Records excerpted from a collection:

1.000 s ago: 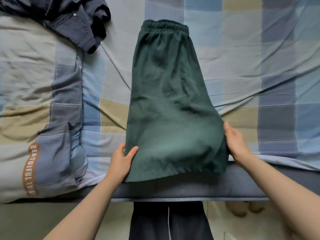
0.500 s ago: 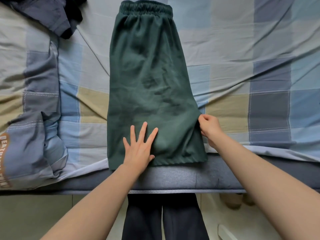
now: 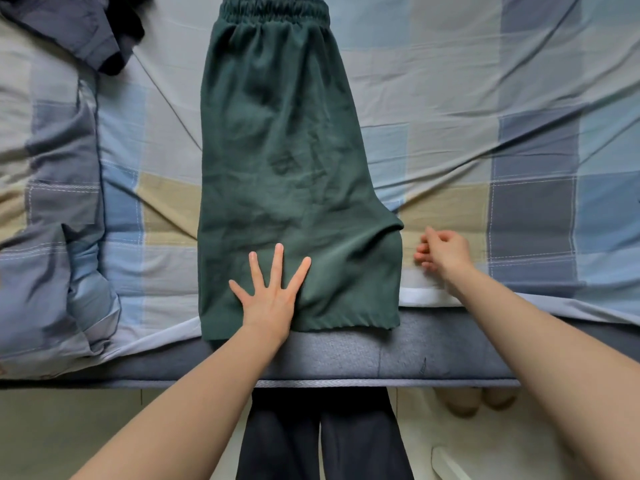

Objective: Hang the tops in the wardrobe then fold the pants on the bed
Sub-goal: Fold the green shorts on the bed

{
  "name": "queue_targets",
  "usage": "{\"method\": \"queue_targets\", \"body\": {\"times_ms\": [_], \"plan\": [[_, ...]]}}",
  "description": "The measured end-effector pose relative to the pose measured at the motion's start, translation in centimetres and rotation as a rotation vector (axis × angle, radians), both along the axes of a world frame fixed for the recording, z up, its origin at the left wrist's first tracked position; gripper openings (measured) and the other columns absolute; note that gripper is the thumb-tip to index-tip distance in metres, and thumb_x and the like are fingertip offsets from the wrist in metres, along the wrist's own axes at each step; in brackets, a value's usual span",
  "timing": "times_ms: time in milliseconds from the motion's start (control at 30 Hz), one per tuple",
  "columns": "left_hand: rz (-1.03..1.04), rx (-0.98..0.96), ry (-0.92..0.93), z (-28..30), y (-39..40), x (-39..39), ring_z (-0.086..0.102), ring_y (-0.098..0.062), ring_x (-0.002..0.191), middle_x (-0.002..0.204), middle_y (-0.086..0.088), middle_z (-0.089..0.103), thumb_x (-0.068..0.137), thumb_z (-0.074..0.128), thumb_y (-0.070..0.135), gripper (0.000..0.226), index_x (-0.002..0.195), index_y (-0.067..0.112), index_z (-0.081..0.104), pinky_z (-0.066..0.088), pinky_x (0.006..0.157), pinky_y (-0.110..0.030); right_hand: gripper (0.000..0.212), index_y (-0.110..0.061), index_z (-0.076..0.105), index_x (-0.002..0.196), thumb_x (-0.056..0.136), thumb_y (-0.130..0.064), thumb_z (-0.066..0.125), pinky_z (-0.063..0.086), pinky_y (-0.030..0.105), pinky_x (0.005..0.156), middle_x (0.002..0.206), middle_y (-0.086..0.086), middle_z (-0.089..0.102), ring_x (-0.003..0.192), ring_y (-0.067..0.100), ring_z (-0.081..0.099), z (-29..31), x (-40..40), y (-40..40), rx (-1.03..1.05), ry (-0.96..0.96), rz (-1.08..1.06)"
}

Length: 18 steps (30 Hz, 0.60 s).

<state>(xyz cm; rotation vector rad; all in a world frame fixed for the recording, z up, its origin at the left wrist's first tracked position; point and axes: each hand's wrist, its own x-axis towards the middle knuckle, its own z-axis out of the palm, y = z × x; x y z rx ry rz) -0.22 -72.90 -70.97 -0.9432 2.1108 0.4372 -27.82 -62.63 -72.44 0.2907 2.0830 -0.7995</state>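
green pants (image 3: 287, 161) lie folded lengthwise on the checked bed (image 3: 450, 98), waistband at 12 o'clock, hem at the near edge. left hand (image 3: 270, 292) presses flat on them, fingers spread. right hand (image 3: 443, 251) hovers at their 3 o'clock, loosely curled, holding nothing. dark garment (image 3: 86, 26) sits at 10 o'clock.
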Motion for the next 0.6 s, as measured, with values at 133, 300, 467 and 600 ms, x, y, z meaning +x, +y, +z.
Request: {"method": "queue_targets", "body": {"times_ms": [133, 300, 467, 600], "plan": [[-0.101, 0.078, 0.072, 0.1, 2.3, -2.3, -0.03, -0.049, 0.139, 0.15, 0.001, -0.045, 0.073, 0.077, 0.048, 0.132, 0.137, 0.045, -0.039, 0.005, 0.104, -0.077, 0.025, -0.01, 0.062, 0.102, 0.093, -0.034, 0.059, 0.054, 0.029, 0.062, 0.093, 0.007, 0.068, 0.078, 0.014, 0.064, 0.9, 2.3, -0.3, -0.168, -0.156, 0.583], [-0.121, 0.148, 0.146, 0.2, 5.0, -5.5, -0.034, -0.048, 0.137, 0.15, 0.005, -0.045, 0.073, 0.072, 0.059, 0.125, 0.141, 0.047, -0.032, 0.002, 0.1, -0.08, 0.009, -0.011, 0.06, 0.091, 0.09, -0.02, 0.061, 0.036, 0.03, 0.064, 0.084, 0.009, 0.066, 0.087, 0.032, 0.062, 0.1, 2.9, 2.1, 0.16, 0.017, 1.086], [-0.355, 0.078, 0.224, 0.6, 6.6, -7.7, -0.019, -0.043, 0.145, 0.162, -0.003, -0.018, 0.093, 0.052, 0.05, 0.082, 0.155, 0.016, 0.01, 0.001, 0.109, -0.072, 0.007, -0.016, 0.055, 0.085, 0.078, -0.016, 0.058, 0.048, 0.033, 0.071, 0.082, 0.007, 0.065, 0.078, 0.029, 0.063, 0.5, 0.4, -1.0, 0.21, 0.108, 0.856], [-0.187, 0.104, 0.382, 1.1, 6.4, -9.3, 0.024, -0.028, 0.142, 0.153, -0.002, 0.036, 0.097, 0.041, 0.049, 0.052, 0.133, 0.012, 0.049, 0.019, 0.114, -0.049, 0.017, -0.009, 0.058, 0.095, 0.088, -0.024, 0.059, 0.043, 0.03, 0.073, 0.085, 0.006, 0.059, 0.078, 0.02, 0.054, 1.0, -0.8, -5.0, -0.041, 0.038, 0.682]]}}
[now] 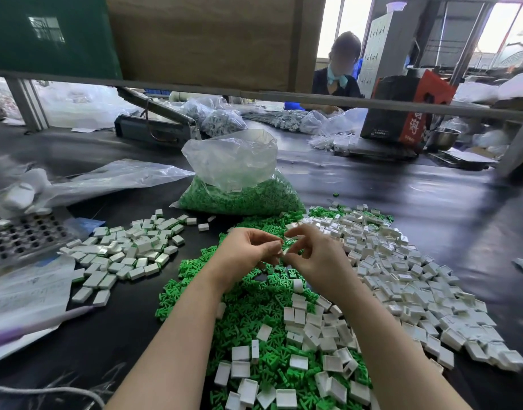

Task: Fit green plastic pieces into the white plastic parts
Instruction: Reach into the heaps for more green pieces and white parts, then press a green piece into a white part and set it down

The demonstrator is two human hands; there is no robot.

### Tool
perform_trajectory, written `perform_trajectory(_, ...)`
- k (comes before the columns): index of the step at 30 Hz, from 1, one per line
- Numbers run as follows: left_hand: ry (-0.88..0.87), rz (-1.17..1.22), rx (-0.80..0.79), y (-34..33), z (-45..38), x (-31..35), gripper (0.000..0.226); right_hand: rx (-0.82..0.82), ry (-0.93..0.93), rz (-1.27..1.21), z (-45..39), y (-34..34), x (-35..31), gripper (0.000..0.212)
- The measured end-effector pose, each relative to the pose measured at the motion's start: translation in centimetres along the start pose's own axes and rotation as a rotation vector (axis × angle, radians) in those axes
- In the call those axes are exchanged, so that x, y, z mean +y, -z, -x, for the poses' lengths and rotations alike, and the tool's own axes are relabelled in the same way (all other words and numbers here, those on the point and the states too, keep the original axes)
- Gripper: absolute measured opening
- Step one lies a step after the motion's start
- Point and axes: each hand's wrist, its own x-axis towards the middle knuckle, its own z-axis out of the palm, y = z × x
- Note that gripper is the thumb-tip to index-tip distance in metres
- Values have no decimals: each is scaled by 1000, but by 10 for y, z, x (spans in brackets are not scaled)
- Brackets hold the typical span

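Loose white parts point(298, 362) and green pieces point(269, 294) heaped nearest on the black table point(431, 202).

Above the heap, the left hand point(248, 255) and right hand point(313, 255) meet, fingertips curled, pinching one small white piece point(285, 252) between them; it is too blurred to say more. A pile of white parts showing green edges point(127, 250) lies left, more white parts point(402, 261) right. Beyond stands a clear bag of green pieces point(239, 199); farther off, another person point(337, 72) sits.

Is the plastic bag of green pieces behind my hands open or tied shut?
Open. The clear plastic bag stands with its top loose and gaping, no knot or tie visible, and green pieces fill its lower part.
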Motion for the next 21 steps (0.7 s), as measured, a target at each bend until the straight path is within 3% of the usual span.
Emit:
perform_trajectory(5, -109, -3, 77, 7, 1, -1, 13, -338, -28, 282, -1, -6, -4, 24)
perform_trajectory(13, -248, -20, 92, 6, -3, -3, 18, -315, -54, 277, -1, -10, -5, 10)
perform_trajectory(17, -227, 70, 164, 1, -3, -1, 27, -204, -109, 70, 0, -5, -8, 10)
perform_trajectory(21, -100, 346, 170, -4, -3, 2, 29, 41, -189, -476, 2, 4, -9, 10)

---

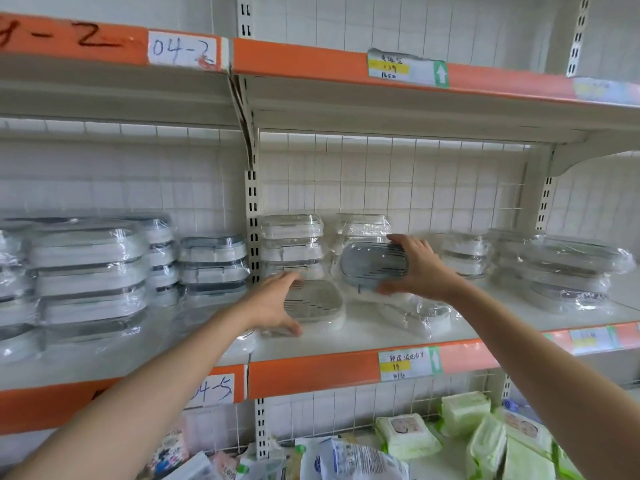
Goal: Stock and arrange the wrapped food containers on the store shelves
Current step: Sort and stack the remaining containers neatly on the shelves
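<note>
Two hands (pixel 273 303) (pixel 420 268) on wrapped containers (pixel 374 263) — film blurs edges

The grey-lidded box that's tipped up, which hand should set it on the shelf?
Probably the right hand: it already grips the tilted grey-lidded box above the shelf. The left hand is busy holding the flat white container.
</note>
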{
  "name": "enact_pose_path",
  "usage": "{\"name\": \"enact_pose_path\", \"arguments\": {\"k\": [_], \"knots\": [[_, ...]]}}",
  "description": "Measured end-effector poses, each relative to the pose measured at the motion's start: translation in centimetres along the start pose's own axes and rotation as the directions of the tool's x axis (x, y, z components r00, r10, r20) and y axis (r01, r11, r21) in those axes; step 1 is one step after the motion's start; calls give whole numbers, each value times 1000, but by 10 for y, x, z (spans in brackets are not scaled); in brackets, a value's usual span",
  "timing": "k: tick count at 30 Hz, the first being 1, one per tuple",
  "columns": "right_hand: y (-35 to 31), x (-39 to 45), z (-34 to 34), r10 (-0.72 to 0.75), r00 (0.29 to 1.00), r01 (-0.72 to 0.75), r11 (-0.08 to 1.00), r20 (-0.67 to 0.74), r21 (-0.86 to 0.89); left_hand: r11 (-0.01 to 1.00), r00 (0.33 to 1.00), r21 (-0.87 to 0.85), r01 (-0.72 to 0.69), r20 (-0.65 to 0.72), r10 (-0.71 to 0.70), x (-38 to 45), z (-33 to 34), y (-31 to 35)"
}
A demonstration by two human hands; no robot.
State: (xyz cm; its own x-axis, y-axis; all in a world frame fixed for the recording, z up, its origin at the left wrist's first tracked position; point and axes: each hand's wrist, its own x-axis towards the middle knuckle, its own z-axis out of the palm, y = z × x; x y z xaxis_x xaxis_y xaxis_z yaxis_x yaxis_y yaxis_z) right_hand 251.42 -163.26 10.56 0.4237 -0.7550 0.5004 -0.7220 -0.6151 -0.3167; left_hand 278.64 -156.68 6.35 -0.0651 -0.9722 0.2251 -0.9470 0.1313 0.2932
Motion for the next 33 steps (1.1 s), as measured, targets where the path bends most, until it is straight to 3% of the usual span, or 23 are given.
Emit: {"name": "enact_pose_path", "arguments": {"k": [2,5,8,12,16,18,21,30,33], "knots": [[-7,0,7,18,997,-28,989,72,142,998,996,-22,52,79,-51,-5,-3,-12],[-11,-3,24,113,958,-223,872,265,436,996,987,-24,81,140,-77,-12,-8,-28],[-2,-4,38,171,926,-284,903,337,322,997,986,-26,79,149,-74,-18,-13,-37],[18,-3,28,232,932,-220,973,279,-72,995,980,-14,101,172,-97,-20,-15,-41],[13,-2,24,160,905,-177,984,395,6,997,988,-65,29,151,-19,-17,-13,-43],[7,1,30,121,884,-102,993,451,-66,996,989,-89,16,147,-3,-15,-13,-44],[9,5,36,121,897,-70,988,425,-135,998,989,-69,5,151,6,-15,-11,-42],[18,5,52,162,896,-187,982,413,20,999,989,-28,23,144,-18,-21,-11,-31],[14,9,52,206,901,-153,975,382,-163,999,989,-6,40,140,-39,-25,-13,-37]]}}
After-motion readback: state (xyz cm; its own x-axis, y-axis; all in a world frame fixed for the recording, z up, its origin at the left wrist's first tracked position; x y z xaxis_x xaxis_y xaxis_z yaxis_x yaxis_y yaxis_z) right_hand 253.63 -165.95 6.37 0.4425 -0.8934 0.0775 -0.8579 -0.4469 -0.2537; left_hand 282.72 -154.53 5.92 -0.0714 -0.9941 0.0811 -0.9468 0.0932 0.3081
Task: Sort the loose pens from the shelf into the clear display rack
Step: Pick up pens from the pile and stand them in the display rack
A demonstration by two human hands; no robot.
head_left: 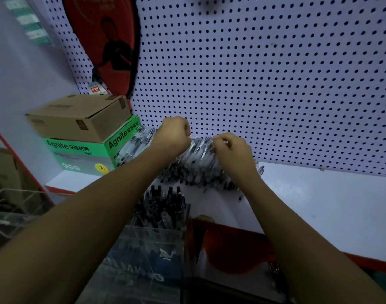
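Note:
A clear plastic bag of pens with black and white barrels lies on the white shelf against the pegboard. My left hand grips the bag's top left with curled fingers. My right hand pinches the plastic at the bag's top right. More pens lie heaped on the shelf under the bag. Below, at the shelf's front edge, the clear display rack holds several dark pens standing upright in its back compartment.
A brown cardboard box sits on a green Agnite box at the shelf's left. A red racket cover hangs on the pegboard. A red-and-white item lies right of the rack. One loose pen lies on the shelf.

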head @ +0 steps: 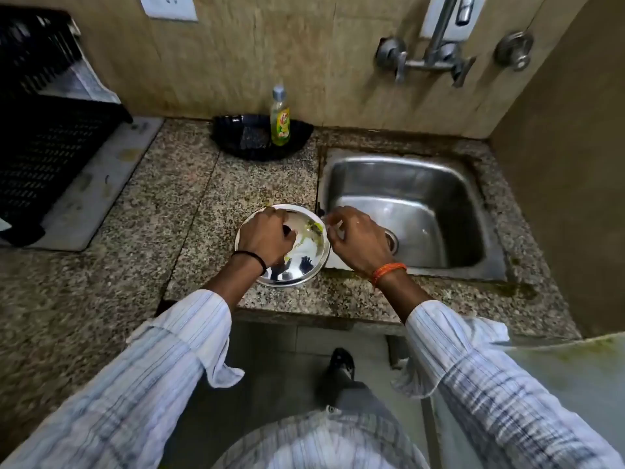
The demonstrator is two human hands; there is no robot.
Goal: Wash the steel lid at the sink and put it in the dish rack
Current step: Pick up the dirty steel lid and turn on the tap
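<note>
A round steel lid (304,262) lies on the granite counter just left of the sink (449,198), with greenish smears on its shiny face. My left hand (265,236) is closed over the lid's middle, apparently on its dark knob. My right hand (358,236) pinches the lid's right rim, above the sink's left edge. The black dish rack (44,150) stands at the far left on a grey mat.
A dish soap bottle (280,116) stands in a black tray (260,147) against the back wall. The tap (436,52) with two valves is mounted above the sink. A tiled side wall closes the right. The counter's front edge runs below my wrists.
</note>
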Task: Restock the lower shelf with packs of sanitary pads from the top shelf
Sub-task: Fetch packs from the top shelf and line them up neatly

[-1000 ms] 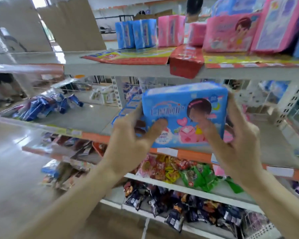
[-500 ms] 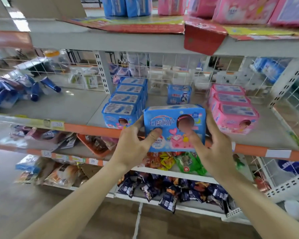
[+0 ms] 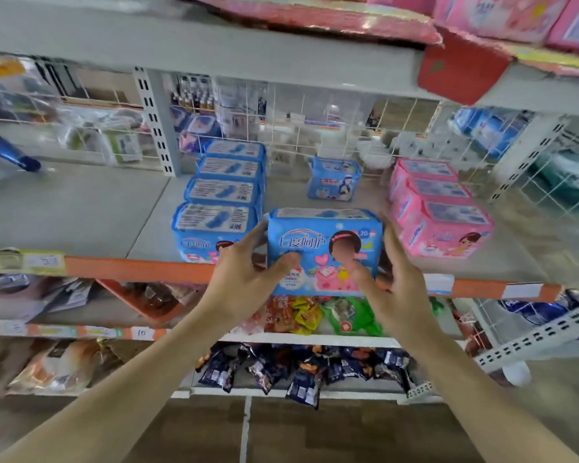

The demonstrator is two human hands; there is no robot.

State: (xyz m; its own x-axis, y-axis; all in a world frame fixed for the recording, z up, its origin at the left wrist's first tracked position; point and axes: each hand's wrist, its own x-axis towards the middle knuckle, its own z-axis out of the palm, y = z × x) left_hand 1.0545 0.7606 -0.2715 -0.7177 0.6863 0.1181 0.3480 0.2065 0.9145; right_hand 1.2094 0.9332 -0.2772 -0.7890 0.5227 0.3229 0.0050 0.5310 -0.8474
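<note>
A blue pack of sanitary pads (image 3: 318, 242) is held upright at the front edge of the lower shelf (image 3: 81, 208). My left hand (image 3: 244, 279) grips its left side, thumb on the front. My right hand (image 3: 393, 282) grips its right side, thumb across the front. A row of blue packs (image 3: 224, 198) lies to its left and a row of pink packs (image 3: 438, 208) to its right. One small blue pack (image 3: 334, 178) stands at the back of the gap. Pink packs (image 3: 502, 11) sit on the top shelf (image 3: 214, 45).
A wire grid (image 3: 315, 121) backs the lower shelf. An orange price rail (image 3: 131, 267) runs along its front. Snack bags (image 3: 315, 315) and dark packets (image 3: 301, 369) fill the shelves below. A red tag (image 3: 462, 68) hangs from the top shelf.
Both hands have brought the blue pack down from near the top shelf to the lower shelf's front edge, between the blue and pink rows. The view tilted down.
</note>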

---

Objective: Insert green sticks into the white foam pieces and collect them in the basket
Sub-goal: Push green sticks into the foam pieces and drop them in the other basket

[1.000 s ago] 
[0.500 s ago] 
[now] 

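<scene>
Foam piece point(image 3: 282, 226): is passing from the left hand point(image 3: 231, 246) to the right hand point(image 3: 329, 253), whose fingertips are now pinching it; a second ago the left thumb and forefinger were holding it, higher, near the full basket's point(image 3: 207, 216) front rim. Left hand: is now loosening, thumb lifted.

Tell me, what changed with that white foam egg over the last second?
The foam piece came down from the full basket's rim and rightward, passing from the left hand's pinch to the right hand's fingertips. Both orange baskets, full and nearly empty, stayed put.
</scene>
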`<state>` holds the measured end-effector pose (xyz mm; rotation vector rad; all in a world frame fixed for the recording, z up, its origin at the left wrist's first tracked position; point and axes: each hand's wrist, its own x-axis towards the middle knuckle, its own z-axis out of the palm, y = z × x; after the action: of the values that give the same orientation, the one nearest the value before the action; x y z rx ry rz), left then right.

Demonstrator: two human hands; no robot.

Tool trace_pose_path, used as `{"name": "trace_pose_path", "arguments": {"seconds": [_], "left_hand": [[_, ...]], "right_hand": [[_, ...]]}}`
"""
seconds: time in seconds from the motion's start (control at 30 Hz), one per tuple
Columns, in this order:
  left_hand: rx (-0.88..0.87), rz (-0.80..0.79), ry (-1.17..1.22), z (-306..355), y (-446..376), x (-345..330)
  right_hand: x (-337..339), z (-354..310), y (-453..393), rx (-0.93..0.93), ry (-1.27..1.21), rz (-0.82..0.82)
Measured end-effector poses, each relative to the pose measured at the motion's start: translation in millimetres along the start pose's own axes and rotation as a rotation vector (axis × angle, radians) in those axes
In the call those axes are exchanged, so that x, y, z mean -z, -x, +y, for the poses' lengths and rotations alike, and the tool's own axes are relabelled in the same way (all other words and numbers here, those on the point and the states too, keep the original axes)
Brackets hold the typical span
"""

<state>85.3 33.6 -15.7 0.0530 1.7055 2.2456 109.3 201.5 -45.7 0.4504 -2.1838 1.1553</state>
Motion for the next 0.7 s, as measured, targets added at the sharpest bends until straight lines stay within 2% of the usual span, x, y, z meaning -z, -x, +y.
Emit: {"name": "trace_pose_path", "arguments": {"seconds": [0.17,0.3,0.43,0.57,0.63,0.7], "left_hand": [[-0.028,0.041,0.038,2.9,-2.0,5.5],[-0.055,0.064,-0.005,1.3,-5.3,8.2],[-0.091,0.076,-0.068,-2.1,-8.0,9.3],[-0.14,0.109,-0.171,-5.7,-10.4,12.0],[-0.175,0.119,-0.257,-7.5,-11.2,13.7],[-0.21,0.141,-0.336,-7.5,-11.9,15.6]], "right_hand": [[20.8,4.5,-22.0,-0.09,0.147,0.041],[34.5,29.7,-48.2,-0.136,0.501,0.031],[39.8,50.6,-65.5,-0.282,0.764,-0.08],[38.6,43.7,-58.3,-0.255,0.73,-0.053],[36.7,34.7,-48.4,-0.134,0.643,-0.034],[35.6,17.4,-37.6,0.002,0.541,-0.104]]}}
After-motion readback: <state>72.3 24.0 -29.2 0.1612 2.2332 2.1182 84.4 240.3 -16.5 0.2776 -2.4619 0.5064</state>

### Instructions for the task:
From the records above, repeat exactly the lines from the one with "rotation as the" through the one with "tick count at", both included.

### Problem solution:
  "description": "Measured end-effector poses, each relative to the pose measured at the motion's start: translation in centimetres along the start pose's own axes and rotation as the directions of the tool's x axis (x, y, z components r00, r10, r20) and y axis (r01, r11, r21) in those axes; step 1 is one step after the motion's start; calls give whole numbers, each value times 1000, but by 10 for y, x, z (spans in brackets are not scaled); in brackets, a value's usual span",
  "timing": "k: tick count at 30 Hz, the first being 1, one per tuple",

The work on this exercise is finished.